== PROBLEM TO WORK ON ==
Find the line with "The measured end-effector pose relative" in the entries below, then reproduce it and every line after it down to and including the line with "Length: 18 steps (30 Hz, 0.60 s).", exactly.

== MATERIALS PROVIDED ==
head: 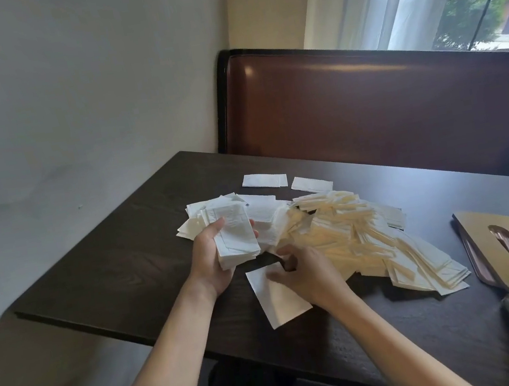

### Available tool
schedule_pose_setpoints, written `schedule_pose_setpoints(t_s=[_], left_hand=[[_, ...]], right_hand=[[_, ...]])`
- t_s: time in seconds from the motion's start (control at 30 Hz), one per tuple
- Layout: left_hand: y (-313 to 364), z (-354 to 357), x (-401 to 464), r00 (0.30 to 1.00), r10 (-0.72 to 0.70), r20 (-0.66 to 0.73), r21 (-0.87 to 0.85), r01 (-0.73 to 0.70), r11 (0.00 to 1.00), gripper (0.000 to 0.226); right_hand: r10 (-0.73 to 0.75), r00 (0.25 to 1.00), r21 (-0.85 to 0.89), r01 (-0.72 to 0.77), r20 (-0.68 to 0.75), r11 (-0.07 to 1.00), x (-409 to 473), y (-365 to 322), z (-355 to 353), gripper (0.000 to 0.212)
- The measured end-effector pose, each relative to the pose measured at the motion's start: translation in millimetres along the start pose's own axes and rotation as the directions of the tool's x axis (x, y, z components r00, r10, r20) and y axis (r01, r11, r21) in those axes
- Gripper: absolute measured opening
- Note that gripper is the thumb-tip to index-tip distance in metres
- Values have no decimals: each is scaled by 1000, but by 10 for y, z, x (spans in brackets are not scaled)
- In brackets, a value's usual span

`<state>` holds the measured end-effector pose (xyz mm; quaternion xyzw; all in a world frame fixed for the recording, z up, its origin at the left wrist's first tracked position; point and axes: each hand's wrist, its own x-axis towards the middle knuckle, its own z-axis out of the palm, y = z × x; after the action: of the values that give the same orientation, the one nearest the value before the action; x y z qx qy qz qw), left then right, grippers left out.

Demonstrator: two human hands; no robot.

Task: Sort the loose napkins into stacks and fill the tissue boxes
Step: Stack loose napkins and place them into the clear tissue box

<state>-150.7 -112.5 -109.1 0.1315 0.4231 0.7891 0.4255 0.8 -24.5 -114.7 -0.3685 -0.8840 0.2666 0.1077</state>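
Your left grip [214, 256] clasps a white napkin stack [235, 239]; your right grip [306, 276] pinches a single napkin [279, 302] on the desk [117, 264], cream pile [352, 230] just beyond.

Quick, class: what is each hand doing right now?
Left hand: grips a stack of white napkins.
Right hand: fingers curled on a single white napkin on the table.

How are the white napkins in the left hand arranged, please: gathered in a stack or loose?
Gathered in a stack. The left hand grips the white napkins as one squared bundle, layered edges showing at its near end.
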Motion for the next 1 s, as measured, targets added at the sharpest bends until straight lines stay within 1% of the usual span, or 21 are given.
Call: schedule_pose_setpoints(t_s=[0.03,0.07,0.17,0.23,0.3,0.37,0.43,0.5,0.57,0.6,0.63,0.67,0.7,0.77,0.83,0.87,0.93,1.0], left_hand=[[-5,-8,2,1000,-3,4,5,3,1000,34],[-11,-20,6,1000,-5,6,9,5,1000,34],[-15,-45,5,1000,-17,10,13,17,1000,35],[-23,-48,0,999,-34,11,15,34,999,35],[-28,-52,5,999,-44,1,17,44,999,37],[-30,-52,11,999,-44,-16,0,44,999,40],[-29,-60,23,998,-57,-15,-52,56,997,37],[-27,-63,22,997,-75,0,-86,74,994,32],[-21,-50,7,997,-73,10,-79,74,994,33],[-21,-41,0,997,-72,22,-82,73,994,36],[-28,-32,-2,997,-73,31,-92,75,993,42],[-34,-38,9,996,-78,39,-99,81,992,48],[-48,-46,29,995,-87,44,-101,91,991,54],[-71,-63,63,991,-109,74,-92,115,989,66],[-86,-78,68,985,-132,111,-73,140,987,68],[-89,-88,67,985,-135,105,-51,141,989,64],[-99,-131,102,986,-151,70,15,150,989,49],[-76,-148,125,986,-167,14,59,166,984,41]], right_hand=[[-1,1000,-30,1,-3,1000,-12,-4,24,38],[12,1000,-52,-12,-10,999,-20,-15,35,37],[52,999,-46,-52,-13,998,-23,-34,50,18],[42,999,42,-43,18,998,-36,-39,2,18],[14,1000,255,-20,27,967,-57,-95,-123,21],[13,1000,489,-8,-8,872,-75,-188,-299,16],[50,997,661,-3,-52,751,-51,-299,-446,12],[70,996,781,5,-62,624,9,-395,-565,9],[62,998,890,-8,-23,455,91,-484,-644,5],[56,998,917,-8,-16,399,139,-518,-666,3],[50,999,923,-3,-18,386,192,-550,-665,3],[40,999,912,-2,-16,410,243,-592,-639,4],[31,999,888,-6,-9,460,303,-620,-586,5],[25,1000,793,-25,12,608,416,-641,-434,9],[35,998,674,-54,43,737,505,-634,-290,14],[39,998,634,-66,57,771,537,-623,-241,16],[35,997,619,-66,62,783,581,-615,-196,18],[37,999,620,-31,5,784,631,-584,-181,17]])
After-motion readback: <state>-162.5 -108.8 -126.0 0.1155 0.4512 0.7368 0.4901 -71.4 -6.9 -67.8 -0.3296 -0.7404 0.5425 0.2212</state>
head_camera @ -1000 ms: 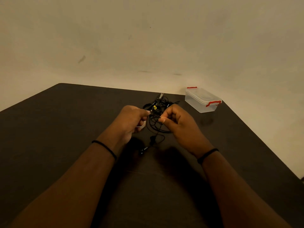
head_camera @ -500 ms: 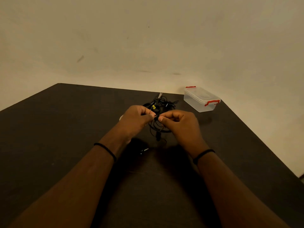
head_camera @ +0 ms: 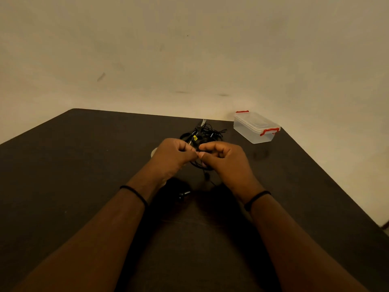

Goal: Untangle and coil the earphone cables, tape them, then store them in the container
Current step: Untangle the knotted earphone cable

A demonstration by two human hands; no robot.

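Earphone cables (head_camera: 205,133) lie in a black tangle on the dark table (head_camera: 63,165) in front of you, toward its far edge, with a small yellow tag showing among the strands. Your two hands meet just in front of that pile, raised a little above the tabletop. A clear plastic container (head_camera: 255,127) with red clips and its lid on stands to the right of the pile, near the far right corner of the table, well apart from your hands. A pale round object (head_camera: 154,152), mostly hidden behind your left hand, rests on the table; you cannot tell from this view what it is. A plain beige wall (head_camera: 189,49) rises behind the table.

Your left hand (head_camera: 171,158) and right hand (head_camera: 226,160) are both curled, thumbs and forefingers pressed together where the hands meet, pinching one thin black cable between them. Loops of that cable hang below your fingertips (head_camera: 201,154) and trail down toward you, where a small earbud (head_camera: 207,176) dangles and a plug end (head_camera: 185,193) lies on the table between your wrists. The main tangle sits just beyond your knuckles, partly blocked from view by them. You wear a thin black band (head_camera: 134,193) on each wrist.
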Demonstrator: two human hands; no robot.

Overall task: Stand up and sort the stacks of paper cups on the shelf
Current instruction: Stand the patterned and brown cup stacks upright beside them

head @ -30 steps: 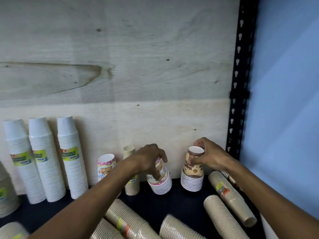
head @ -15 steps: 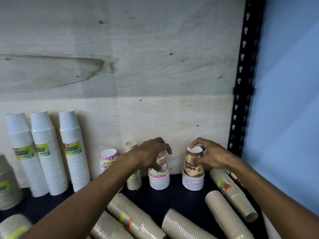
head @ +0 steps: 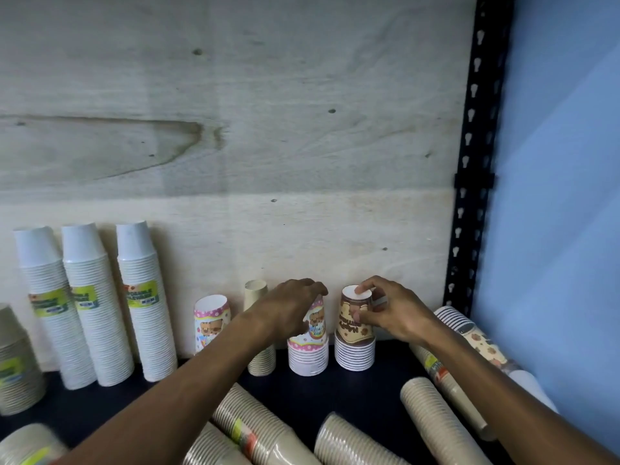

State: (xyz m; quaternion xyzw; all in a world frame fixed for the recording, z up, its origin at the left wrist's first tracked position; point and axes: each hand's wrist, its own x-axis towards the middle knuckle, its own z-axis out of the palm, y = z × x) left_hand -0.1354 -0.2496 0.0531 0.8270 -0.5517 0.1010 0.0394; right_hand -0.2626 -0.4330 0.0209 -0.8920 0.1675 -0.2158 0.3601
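Brown-printed cup stack (head: 355,333) pinched by right hand (head: 392,312); pink stack (head: 308,347) under curled left hand (head: 288,307).

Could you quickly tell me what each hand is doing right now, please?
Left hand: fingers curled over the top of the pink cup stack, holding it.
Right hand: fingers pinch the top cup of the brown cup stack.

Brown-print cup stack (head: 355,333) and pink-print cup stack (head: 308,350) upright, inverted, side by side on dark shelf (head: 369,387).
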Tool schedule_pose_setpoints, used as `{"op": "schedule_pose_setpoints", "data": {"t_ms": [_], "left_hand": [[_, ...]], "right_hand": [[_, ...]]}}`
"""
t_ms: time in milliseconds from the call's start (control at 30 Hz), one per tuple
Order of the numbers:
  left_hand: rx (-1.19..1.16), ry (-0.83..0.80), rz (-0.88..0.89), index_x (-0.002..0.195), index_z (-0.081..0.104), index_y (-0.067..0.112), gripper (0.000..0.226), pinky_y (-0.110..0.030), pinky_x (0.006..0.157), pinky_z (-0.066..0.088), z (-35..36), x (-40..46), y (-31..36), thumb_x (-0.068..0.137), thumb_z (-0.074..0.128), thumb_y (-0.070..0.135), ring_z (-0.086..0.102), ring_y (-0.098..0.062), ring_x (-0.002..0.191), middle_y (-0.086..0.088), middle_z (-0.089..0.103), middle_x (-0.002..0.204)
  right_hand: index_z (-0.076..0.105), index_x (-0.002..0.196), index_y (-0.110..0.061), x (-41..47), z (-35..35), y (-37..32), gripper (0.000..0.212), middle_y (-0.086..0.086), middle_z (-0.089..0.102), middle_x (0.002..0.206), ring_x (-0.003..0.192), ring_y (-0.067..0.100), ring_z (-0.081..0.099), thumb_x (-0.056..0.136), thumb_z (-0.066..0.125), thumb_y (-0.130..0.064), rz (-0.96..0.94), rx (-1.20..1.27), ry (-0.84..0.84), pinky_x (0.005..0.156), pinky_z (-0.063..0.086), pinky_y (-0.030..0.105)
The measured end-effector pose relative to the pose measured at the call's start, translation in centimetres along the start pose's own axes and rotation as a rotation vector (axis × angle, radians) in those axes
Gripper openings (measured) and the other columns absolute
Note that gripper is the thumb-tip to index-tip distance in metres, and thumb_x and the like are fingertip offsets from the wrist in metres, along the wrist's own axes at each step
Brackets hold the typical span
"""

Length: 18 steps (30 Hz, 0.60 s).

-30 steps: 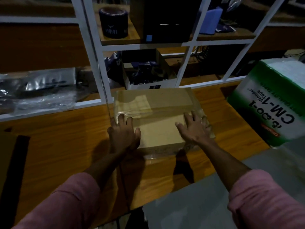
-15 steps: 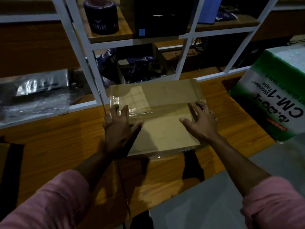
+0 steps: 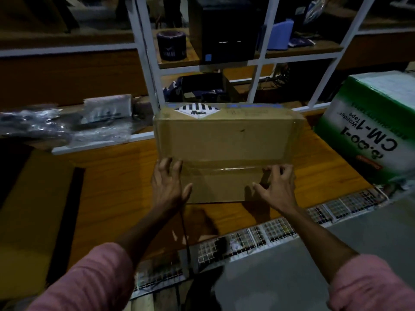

== ANSWER FOR THIS EXERCISE ==
The measured end-effector pose relative to the pose measured at the call's start, translation in centimetres along the start pose's own axes and rotation as a rotation vector (axis × angle, radians) in those axes
Gripper openings (measured) and the other columns absolute
Note that gripper is the thumb-tip to index-tip distance in metres, and thumb_x and the like are fingertip offsets from the wrist in metres, along the wrist's own axes at each step
Brackets hold the typical span
"""

Length: 18 steps (30 Hz, 0.60 s).

The answer contains nothing further.